*** Opening Extracted entries ***
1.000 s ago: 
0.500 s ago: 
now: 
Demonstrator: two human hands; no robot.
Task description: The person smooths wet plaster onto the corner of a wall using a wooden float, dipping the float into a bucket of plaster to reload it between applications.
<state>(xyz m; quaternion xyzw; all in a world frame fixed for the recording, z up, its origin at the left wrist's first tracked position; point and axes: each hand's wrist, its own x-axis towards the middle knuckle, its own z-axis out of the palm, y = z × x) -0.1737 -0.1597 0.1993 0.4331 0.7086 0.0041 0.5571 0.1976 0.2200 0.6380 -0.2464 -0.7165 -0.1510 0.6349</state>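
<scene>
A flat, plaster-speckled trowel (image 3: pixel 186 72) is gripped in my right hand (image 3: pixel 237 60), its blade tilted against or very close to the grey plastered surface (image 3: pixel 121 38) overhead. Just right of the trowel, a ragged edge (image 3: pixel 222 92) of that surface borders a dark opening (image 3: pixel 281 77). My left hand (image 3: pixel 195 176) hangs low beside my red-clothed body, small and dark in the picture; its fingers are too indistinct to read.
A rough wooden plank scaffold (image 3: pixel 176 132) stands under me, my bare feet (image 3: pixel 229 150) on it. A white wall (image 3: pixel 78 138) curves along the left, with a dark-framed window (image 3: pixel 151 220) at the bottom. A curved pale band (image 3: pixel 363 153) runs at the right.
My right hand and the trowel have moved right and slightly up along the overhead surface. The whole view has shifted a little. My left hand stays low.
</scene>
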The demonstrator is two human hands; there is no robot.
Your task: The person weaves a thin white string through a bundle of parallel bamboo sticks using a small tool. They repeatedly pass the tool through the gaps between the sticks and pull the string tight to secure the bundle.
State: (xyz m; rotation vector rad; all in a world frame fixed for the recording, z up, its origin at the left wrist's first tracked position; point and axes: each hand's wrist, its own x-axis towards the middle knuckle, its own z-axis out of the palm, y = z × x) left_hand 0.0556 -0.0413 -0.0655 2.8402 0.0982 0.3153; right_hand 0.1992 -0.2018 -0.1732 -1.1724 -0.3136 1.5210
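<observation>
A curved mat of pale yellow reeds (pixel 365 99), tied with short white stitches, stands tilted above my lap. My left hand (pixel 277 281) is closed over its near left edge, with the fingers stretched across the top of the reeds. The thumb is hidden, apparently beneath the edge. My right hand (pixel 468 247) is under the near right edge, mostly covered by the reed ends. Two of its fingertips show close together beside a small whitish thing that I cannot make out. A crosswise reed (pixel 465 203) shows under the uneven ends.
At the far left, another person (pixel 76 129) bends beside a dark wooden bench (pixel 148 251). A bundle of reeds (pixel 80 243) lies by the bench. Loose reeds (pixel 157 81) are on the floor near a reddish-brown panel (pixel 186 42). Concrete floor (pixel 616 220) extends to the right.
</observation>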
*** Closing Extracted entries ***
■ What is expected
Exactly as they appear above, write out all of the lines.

■ Result of the task
1.000 s ago: 
0.500 s ago: 
now: 
Demonstrator: two human hands; no robot.
Task description: The person smooths wet plaster onto the corner of a wall using a wooden float, dipping the float into a bucket of plaster to reload it between applications.
<state>(xyz m; quaternion xyzw; all in a world frame fixed for the recording, z up, its origin at the left wrist's first tracked position; point and axes: each hand's wrist, its own x-axis towards the middle knuckle, its own z-axis out of the palm, y = z × x) -0.1737 -0.1597 0.1993 0.4331 0.7086 0.0041 0.5571 0.1976 0.2200 0.6380 -0.2464 -0.7165 -0.1510 0.6349</state>
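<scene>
A flat, plaster-speckled trowel (image 3: pixel 186 72) is gripped in my right hand (image 3: pixel 237 60), its blade tilted against or very close to the grey plastered surface (image 3: pixel 121 38) overhead. Just right of the trowel, a ragged edge (image 3: pixel 222 92) of that surface borders a dark opening (image 3: pixel 281 77). My left hand (image 3: pixel 195 176) hangs low beside my red-clothed body, small and dark in the picture; its fingers are too indistinct to read.
A rough wooden plank scaffold (image 3: pixel 176 132) stands under me, my bare feet (image 3: pixel 229 150) on it. A white wall (image 3: pixel 78 138) curves along the left, with a dark-framed window (image 3: pixel 151 220) at the bottom. A curved pale band (image 3: pixel 363 153) runs at the right.
My right hand and the trowel have moved right and slightly up along the overhead surface. The whole view has shifted a little. My left hand stays low.
</scene>
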The demonstrator is two human hands; there is no robot.
Your task: The person weaves a thin white string through a bundle of parallel bamboo sticks using a small tool. They repeatedly pass the tool through the gaps between the sticks and pull the string tight to secure the bundle.
State: (xyz m; rotation vector rad; all in a world frame fixed for the recording, z up, its origin at the left wrist's first tracked position; point and axes: each hand's wrist, its own x-axis towards the middle knuckle, its own z-axis out of the palm, y = z × x) left_hand 0.0556 -0.0413 -0.0655 2.8402 0.0982 0.3153; right_hand 0.1992 -0.2018 -0.1732 -1.1724 -0.3136 1.5210
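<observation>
A curved mat of pale yellow reeds (pixel 365 99), tied with short white stitches, stands tilted above my lap. My left hand (pixel 277 281) is closed over its near left edge, with the fingers stretched across the top of the reeds. The thumb is hidden, apparently beneath the edge. My right hand (pixel 468 247) is under the near right edge, mostly covered by the reed ends. Two of its fingertips show close together beside a small whitish thing that I cannot make out. A crosswise reed (pixel 465 203) shows under the uneven ends.
At the far left, another person (pixel 76 129) bends beside a dark wooden bench (pixel 148 251). A bundle of reeds (pixel 80 243) lies by the bench. Loose reeds (pixel 157 81) are on the floor near a reddish-brown panel (pixel 186 42). Concrete floor (pixel 616 220) extends to the right.
</observation>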

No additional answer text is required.